◆ Prompt ◆
If a line of the data below holds the string "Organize", copy it.

◆ Records ◆
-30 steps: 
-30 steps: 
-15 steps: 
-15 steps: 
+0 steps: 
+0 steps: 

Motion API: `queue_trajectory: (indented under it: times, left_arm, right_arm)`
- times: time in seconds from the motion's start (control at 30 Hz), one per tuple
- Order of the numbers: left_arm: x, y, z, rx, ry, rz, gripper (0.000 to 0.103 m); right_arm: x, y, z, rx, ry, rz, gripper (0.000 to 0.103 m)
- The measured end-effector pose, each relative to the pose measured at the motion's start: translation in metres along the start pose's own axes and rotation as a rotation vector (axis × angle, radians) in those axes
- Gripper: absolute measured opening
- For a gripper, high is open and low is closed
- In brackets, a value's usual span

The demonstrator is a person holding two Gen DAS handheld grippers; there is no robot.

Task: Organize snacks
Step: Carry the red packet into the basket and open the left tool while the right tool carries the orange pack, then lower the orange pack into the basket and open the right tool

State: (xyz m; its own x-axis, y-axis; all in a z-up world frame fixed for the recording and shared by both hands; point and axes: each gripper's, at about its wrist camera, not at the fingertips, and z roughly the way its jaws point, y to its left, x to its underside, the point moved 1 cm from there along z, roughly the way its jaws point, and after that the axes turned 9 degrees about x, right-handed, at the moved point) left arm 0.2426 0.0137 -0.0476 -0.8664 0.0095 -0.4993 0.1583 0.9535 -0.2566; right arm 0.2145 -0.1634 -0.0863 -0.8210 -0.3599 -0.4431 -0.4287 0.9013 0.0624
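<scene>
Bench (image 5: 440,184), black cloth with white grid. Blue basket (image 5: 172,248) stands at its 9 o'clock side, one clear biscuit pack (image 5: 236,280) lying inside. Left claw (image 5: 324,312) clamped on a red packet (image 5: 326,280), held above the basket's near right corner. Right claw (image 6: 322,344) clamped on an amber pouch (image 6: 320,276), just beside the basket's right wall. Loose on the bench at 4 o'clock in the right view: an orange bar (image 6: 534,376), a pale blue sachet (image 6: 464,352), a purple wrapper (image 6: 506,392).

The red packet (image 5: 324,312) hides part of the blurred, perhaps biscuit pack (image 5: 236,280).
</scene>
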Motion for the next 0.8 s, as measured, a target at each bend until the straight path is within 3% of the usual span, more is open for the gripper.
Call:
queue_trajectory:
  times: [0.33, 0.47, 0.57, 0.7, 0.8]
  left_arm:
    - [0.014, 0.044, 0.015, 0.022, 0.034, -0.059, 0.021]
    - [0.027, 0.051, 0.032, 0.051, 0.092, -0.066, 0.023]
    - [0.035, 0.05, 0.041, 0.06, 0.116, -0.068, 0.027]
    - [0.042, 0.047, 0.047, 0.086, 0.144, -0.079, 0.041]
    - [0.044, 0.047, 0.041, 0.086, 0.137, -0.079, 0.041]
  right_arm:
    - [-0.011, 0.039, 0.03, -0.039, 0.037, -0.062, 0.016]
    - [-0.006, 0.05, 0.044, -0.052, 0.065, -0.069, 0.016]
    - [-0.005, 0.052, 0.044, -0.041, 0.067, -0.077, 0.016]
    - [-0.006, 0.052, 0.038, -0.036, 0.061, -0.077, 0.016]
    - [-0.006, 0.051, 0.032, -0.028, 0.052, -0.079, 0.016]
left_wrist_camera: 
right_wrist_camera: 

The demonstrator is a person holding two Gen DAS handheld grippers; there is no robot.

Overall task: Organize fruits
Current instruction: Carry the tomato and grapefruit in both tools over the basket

◆ Output of the exercise ◆
Task: Organize snacks
Overall task: Organize fruits

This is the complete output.